List all lines of the data containing the word "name".

%%

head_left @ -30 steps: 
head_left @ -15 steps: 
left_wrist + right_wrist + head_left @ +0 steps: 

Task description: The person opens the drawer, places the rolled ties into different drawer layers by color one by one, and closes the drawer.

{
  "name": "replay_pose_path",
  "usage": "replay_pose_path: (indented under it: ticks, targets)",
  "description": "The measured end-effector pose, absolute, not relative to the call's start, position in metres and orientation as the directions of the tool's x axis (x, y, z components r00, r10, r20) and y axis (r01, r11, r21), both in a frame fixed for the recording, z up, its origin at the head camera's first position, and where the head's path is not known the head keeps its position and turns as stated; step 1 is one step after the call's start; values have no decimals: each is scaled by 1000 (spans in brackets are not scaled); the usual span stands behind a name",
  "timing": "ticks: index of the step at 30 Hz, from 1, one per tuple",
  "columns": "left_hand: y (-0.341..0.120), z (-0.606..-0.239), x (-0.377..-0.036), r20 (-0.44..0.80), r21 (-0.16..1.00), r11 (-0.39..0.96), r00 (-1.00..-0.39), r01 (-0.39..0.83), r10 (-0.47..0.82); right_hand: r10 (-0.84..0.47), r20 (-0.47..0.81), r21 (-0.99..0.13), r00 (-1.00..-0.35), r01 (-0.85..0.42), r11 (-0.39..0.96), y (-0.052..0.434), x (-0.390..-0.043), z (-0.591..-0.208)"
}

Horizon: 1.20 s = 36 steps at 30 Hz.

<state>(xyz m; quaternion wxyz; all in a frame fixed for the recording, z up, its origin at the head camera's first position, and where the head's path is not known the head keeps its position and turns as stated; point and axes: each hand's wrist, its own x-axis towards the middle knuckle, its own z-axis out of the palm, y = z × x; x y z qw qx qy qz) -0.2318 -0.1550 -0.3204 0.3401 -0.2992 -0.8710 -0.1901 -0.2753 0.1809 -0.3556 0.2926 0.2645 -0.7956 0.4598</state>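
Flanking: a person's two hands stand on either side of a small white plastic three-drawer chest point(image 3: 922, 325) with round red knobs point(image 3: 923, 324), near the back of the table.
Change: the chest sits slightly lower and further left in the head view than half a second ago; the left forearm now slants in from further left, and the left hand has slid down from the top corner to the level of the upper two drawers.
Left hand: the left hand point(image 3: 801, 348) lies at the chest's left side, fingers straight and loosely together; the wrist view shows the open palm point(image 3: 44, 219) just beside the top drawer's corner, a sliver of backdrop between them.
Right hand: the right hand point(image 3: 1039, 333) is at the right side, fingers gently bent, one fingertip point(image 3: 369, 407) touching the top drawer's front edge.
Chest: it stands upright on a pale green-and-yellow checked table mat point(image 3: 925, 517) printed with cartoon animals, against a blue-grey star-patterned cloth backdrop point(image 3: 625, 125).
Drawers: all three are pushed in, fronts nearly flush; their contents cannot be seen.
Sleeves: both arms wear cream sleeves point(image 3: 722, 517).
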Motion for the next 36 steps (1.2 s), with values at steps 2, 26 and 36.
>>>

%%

• _Answer space_
  "name": "replay_pose_path",
  "description": "The measured end-effector pose, absolute, not relative to the call's start, position in metres and orientation as the directions of the tool's x axis (x, y, z components r00, r10, r20) and y axis (r01, r11, r21), both in a frame fixed for the recording, z up, its origin at the head camera's first position, and where the head's path is not known the head keeps its position and turns as stated; step 1 is one step after the call's start; values have no decimals: each is scaled by 1000 (spans in brackets are not scaled); the usual span stands behind a name",

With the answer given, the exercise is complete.